Your instructions
Your job is to copy every line in the material containing the word "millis".

BEGIN Entries supplied

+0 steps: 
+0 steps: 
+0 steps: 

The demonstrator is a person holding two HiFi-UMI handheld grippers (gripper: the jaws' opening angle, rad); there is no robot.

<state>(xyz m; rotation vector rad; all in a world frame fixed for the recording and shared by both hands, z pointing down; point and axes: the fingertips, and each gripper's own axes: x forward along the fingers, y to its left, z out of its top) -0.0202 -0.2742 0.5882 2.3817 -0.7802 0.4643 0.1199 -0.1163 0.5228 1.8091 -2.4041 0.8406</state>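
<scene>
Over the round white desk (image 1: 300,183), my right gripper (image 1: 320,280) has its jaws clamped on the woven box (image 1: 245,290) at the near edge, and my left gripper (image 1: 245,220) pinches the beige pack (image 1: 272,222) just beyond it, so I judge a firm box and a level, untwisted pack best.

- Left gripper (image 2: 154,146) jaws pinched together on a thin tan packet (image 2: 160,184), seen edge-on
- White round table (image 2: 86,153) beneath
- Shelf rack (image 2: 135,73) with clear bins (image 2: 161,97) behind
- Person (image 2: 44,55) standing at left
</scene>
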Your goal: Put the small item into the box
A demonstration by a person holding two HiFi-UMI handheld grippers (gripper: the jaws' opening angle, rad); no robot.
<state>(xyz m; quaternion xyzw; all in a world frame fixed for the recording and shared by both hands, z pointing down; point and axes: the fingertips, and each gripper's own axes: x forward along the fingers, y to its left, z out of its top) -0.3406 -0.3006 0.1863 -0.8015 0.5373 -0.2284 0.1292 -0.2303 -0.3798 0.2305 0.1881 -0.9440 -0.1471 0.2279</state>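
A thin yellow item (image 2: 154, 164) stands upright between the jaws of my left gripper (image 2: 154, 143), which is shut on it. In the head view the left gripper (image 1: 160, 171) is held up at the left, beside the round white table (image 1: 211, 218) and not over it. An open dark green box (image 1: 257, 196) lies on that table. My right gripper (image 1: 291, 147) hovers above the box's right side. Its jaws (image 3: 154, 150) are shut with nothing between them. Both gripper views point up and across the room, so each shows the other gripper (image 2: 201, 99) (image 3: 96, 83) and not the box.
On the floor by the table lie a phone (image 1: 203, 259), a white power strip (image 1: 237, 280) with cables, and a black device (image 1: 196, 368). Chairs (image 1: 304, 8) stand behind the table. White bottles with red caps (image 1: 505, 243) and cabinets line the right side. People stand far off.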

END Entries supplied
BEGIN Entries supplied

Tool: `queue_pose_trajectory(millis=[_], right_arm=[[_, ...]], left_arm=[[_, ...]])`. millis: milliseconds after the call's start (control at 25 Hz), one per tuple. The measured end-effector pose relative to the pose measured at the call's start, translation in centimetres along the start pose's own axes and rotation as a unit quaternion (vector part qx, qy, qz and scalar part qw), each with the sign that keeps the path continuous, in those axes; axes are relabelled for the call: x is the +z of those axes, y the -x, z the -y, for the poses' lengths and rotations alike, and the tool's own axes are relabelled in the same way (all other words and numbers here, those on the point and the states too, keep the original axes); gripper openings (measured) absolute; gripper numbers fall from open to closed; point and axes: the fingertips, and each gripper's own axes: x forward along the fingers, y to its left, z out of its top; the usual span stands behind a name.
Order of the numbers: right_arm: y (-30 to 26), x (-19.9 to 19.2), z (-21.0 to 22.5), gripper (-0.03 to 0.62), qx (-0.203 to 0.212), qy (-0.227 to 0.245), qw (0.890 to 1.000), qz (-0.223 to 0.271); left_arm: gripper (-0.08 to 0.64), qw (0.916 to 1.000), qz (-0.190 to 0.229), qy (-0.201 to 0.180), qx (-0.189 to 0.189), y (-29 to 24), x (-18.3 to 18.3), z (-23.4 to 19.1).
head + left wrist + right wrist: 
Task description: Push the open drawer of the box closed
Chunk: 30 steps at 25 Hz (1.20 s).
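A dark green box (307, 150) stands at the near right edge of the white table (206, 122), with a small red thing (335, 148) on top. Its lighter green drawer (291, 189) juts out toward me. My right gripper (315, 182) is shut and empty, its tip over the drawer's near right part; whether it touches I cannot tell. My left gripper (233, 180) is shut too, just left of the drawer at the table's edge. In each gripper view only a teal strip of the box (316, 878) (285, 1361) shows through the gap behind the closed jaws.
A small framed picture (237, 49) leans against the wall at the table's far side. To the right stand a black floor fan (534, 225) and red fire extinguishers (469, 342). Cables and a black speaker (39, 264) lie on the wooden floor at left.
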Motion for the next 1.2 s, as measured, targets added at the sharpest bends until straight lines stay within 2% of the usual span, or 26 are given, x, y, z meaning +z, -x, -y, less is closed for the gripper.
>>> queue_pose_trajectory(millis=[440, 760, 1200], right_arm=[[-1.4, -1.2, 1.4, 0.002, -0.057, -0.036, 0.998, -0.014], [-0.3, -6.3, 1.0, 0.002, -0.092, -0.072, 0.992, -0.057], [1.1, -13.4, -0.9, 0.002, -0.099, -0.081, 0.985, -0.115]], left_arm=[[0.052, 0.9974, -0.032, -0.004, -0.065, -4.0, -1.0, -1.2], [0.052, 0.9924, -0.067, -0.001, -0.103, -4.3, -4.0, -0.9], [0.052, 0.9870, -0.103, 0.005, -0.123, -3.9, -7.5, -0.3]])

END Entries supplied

Result of this task
Tool: `queue_pose_trajectory(millis=[_], right_arm=[[_, ...]], left_arm=[[_, ...]])`. millis: milliseconds after the call's start (control at 25 Hz), one per tuple. The measured end-effector pose relative to the pose measured at the call's start, translation in centimetres along the start pose's own axes and rotation as a unit quaternion (vector part qx, qy, qz and scalar part qw), each with the sign that keeps the path continuous, in those axes; axes are relabelled for the call: x is the +z of those axes, y the -x, z the -y, for the poses' lengths and rotations alike, and the tool's own axes are relabelled in the same way (all other words and numbers here, those on the point and the states too, keep the original axes); gripper openings (measured) absolute; gripper numbers fall from open to closed; point and axes: the fingertips, and each gripper's own axes: x forward along the fingers, y to its left, z out of its top; the usual span stands behind a name.
>>> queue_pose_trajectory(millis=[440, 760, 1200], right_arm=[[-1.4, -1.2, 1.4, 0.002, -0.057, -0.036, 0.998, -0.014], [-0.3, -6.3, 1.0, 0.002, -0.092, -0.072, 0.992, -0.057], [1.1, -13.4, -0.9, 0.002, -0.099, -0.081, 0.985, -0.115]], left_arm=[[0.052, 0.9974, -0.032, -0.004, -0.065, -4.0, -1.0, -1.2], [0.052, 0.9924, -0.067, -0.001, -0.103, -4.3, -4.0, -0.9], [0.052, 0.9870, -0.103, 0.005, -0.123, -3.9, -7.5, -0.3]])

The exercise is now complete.